Worthing was the setting for the UK Southern Book Show on Sunday October 28th – and it was a good day for making contacts with a lot of other writers and readers.
For me, the highlight was delivering a talk on aspects of writing.
I managed to cover: sources of creativity, exploiting memory for writing, characterisation and techniques of flash fiction – by going at a break-neck speed and with the support of a lot of hand-outs so that, hopefully, the audience members had something to remind them and to look back on once they left the room, a little dazed by the amount we had covered in 60 minutes!
Crime and mystery genres certainly seemed to be well represented, judging by the books on sale.
I envy such genre writers – they can define clearly what they write. When people ask me, ‘what sort of novels do you write?’ I find it hard to be concise and tend to ramble on about ‘family, relationships, that type of thing.’ Then I’m inevitably asked, ‘oh, so romance?’ And my answer of ‘no, absolutely not,’ somehow feels awkward as if I am denigrating that genre.
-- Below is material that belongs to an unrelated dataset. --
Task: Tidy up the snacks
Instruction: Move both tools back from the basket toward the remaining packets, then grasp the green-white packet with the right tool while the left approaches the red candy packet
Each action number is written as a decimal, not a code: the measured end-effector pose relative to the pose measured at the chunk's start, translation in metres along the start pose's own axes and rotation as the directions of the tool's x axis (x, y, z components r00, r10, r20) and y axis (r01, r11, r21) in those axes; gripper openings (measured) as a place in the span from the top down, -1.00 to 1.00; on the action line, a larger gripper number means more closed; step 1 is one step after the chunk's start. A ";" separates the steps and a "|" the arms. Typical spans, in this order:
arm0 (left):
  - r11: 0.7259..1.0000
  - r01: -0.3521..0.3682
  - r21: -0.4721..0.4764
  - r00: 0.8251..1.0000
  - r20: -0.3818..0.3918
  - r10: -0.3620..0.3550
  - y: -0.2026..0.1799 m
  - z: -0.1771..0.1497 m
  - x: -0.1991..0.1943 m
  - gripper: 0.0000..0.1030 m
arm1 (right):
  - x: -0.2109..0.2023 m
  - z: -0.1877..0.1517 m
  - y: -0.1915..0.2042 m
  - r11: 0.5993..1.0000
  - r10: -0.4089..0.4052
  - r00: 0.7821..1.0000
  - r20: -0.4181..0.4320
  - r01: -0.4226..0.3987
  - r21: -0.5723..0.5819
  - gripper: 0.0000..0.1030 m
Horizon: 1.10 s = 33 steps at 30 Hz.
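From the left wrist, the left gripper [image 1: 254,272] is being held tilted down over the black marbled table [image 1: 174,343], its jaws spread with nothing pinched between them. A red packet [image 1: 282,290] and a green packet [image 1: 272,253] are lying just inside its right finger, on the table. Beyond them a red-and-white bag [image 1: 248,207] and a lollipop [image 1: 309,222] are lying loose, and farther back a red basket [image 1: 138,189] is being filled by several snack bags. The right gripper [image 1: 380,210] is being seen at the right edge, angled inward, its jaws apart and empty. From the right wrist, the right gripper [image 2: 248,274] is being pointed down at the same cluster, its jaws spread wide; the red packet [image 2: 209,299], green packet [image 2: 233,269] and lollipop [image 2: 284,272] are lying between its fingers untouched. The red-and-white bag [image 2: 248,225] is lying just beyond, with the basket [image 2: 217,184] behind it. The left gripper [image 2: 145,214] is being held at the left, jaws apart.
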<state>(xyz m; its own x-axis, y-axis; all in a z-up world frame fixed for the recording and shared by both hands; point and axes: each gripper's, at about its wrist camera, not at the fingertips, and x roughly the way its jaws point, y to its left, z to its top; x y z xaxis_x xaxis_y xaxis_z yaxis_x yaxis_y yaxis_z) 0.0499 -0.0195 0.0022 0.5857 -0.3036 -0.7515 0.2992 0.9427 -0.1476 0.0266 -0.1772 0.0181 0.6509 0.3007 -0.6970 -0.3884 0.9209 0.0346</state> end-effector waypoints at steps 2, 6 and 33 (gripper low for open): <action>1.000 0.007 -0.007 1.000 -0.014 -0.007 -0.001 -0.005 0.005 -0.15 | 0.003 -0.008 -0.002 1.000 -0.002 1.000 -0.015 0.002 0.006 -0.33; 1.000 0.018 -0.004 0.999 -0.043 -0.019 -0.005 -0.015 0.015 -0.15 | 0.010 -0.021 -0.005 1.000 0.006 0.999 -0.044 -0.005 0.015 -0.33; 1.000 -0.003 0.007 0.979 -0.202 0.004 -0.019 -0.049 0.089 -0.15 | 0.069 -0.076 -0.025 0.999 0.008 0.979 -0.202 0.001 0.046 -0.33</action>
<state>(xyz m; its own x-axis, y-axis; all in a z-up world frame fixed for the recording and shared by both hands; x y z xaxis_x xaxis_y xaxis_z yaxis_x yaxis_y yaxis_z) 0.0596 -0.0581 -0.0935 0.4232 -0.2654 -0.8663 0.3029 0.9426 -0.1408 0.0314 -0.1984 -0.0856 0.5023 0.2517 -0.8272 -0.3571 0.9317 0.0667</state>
But I don’t write romance. Yet I write about love. And as soon as the word ‘love’ is mentioned, there is an assumption that it must be ‘romance.’
But how can a novelist write anything that touches on families and relationships without writing about love?
In a review of my second novel, COUNTING THE WAYS, L. H. Anderson, author of THE LILY YEAR, has written a wonderful explication of the part love plays in it:
‘This book made me think. It made me feel. It’s a book about love, love found and love lost, dissected and teased out with agonising precision, pared down to the bone with a delicacy and lightness of touch that belies its serious treatment of serious themes.’
I think I should learn her definition off by heart so that I can reply with it when people ask me, at book fairs like the one last Sunday, ‘So what is your book about?’
Not exactly a one-word genre explanation, but far closer to the essence of my novel than I was managing last week!